» GIVEN DATA:
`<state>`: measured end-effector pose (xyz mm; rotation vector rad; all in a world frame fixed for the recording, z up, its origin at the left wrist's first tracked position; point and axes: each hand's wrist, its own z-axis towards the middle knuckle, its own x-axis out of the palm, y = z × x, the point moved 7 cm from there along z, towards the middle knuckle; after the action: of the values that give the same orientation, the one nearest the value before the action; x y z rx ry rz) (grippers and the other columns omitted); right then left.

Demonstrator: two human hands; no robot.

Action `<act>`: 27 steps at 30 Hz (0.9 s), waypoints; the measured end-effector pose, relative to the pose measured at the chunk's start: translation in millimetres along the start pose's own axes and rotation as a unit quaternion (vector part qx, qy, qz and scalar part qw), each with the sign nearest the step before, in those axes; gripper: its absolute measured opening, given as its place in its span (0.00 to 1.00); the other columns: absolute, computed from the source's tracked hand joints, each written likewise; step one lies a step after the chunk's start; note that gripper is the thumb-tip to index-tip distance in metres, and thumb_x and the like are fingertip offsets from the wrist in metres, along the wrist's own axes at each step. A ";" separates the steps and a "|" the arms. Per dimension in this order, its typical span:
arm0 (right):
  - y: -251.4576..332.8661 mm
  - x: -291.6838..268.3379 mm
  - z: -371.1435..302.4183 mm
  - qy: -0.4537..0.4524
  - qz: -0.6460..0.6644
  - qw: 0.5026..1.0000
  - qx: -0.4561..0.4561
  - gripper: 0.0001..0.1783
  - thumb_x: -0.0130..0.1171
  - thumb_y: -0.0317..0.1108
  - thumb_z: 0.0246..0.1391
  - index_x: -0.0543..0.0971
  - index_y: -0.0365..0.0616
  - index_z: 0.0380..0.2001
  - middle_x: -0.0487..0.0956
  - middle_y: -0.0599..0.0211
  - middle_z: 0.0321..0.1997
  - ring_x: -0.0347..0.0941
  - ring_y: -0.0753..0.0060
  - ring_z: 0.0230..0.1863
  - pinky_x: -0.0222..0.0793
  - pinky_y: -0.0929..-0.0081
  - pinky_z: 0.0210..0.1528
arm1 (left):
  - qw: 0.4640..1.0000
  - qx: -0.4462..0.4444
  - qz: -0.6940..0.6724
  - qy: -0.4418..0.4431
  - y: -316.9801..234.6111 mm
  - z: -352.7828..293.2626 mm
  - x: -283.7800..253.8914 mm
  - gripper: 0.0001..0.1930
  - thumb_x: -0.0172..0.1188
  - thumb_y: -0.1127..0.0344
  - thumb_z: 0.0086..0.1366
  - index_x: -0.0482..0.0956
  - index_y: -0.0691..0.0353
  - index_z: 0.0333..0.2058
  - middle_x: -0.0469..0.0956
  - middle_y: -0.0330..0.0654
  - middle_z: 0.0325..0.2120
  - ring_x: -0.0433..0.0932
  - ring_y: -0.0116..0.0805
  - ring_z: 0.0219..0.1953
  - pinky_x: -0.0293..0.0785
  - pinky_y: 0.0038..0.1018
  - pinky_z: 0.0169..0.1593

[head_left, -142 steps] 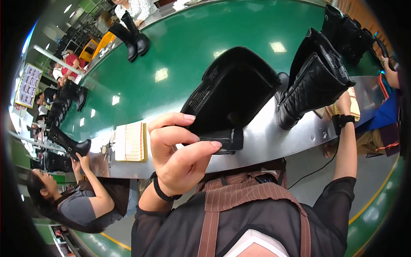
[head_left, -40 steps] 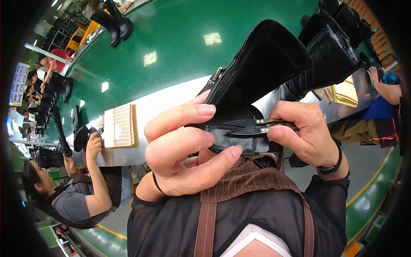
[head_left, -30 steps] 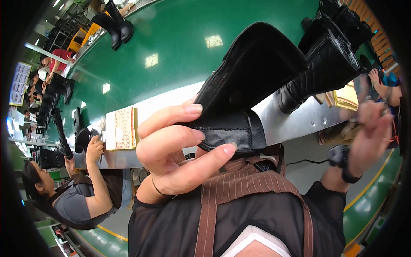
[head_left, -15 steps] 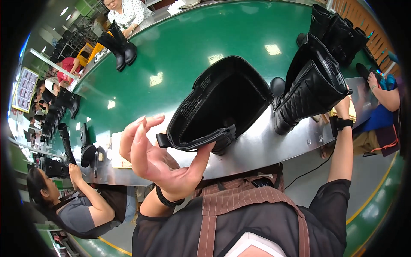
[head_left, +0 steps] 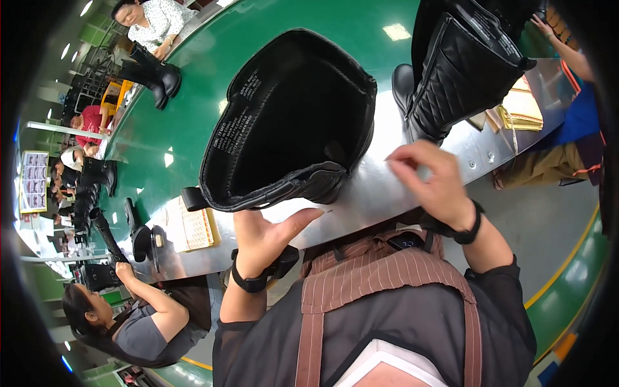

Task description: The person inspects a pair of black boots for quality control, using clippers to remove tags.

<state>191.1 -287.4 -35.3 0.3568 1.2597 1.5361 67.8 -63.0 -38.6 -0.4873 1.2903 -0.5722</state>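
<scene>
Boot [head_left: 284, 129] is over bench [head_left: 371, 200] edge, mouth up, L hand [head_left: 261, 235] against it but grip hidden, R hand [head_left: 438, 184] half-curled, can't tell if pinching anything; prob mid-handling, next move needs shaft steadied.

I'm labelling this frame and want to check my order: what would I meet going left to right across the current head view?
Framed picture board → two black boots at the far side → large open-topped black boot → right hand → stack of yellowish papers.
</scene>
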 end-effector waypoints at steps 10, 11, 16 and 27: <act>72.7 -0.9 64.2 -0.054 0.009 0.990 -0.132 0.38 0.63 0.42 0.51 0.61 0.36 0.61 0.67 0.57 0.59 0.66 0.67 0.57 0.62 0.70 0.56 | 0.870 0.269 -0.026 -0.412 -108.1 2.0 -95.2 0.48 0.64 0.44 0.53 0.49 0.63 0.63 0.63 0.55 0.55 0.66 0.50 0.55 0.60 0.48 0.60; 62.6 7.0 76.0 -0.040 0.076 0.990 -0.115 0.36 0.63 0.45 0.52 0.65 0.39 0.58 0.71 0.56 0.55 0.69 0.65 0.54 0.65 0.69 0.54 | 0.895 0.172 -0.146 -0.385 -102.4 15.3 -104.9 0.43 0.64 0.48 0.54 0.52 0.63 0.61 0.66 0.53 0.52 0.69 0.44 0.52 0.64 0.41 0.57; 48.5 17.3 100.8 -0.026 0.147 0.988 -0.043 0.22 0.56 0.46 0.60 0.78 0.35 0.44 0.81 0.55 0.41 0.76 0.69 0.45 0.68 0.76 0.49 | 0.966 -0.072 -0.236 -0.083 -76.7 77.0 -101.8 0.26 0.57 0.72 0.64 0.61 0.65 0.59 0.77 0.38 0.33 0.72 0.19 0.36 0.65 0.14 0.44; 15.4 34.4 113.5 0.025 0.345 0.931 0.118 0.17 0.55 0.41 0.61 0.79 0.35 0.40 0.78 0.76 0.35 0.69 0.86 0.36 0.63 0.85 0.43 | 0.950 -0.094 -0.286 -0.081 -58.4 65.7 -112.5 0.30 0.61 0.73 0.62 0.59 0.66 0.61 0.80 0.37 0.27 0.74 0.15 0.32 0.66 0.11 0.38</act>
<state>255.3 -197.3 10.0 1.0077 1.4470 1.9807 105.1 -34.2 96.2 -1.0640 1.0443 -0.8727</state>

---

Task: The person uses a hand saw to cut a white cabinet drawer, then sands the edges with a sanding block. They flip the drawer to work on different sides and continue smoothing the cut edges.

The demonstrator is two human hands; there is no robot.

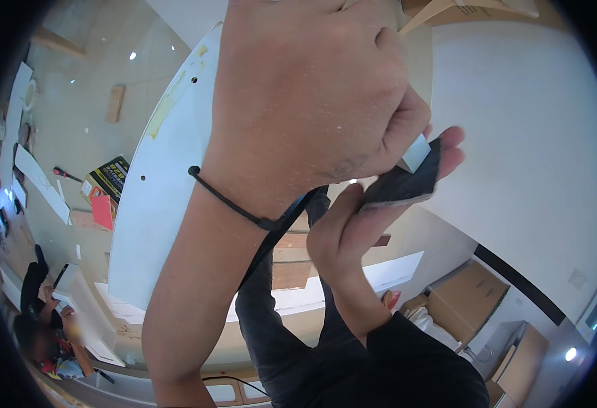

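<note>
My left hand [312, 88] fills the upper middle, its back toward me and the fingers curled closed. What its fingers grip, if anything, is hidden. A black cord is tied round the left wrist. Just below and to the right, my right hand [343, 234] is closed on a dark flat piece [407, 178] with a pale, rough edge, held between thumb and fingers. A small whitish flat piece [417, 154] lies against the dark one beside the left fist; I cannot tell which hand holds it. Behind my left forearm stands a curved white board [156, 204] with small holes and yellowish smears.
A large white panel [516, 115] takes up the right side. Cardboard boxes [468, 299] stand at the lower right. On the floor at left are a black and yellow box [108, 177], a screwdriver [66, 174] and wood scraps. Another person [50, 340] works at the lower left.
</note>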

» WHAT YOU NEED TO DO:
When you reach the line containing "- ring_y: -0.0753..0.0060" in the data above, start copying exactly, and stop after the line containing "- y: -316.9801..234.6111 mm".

» ANSWER TO THIS PROBLEM:
  - ring_y: -0.0753..0.0060
  - ring_z: 0.0230..0.1863
  - pinky_x: -0.0222..0.0793
  - pinky_y: -0.0929..-0.0081
  - pinky_z: 0.0210..0.1528
arm1 (left):
  - qw: 0.4640..1.0000
  - qx: -0.4462..0.4444
  - qz: -0.6940..0.6724
  - qy: -0.4418..0.4431
  - y: -316.9801..234.6111 mm

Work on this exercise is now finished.